- About this exercise
Pick up at the line with "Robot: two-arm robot". Write it out exactly, along with each later line through the end of the data, and nothing more.

========================================

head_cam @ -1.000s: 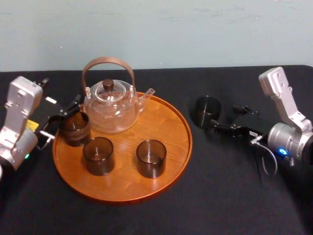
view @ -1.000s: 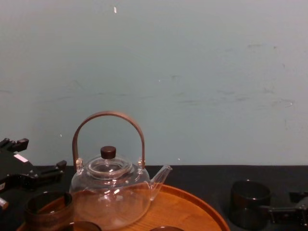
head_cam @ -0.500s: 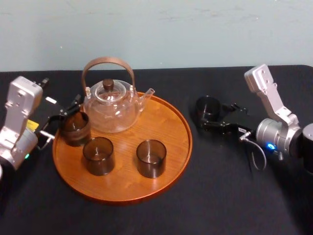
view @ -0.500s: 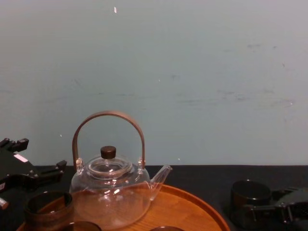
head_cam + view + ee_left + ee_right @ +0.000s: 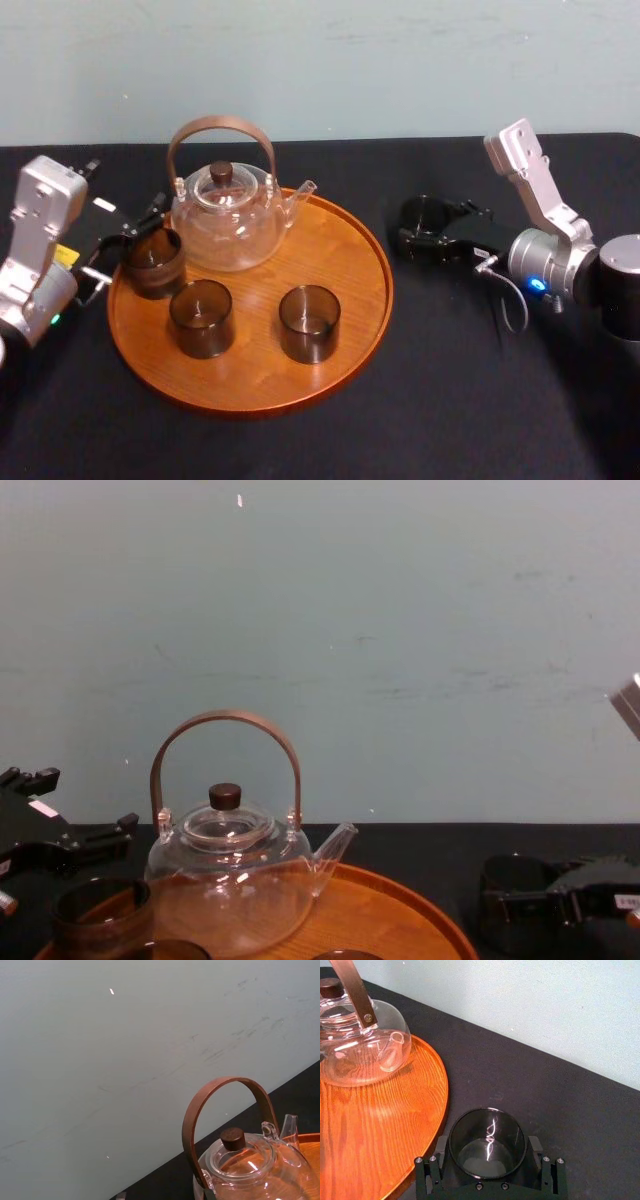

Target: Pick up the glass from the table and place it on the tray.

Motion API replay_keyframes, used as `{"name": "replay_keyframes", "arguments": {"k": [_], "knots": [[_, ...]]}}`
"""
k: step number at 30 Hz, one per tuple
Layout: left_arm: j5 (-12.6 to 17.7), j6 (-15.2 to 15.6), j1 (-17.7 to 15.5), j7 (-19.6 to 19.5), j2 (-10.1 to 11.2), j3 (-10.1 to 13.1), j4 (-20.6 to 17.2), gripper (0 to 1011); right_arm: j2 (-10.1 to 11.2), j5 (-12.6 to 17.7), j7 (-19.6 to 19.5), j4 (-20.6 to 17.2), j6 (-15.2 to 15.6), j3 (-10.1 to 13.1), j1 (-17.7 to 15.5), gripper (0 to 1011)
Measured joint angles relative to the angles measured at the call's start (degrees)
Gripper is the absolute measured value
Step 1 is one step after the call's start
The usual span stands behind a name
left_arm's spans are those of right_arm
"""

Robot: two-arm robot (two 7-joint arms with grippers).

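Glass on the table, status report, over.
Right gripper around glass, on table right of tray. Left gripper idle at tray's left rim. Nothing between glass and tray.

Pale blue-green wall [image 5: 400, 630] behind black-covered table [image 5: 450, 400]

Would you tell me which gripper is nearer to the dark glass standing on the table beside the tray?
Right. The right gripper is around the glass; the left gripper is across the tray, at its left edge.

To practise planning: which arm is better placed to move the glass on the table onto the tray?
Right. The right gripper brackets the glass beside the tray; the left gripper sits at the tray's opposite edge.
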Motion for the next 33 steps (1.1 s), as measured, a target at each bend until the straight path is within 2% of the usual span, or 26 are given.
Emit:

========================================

- Result of this task
Robot: two-arm robot (two 7-joint arms with grippers).

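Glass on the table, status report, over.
Right gripper around glass, on table right of tray. Left gripper idle at tray's left rim. Nothing between glass and tray.

Pale blue-green wall [image 5: 400, 630] behind black-covered table [image 5: 450, 400]

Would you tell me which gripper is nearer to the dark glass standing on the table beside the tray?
Right. The right gripper is around the glass; the left gripper is across the tray, at its left edge.

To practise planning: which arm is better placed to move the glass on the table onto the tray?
Right. The right gripper brackets the glass beside the tray; the left gripper sits at the tray's opposite edge.
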Motion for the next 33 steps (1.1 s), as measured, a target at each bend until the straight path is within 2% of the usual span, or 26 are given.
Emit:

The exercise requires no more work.